** WORK REQUIRED **
Character for character, write out the data below.
[Opening RAW DATA section]
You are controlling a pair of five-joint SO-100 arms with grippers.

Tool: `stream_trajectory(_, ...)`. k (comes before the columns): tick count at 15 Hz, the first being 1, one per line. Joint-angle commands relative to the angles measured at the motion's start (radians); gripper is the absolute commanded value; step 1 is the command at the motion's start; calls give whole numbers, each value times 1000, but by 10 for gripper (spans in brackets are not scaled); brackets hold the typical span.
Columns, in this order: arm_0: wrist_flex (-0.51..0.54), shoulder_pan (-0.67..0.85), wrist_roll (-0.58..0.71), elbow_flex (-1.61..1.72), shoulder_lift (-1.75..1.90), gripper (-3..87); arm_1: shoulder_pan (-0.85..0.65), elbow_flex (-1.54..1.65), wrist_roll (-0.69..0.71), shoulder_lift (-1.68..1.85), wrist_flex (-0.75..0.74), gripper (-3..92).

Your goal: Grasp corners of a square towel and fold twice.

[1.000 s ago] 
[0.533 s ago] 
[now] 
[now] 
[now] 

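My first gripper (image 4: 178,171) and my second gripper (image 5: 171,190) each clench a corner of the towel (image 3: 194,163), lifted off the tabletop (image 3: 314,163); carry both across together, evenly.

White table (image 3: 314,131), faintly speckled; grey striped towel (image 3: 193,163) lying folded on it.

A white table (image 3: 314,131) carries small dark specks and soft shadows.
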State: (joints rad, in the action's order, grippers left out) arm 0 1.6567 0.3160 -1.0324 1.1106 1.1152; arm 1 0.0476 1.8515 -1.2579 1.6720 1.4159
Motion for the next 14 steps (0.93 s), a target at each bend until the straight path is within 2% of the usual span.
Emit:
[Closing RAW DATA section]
** WORKED SOLUTION **
You are controlling a pair of five-joint SO-100 arms with grippers.

Tool: `stream_trajectory(_, ...)`. k (comes before the columns): tick count at 15 Hz, the first being 1, one per line. Joint-angle commands relative to the angles measured at the motion's start (radians); gripper is the absolute commanded value; step 1 is the command at the motion's start; calls give whole numbers, each value times 1000, but by 10 for gripper (spans in brackets are not scaled); brackets hold the typical span.
Columns, in this order: arm_0: wrist_flex (-0.51..0.54), shoulder_pan (-0.67..0.85), wrist_roll (-0.58..0.71), elbow_flex (-1.61..1.72), shoulder_lift (-1.75..1.90), gripper (-3..87); arm_1: shoulder_pan (-0.85..0.65), elbow_flex (-1.54..1.65), wrist_roll (-0.69..0.71), shoulder_lift (-1.68..1.85), wrist_flex (-0.75..0.74), gripper (-3..92).

Your goal: Grasp corners of a square towel and fold twice.

[1.000 s ago] 
[0.533 s ago] 
[now] 
[now] 
[now] 

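My first gripper (image 4: 178,171) and my second gripper (image 5: 171,190) each clench a corner of the towel (image 3: 194,163), lifted off the tabletop (image 3: 314,163); carry both across together, evenly.

White table (image 3: 314,131), faintly speckled; grey striped towel (image 3: 193,163) lying folded on it.

A white table (image 3: 314,131) carries small dark specks and soft shadows.
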State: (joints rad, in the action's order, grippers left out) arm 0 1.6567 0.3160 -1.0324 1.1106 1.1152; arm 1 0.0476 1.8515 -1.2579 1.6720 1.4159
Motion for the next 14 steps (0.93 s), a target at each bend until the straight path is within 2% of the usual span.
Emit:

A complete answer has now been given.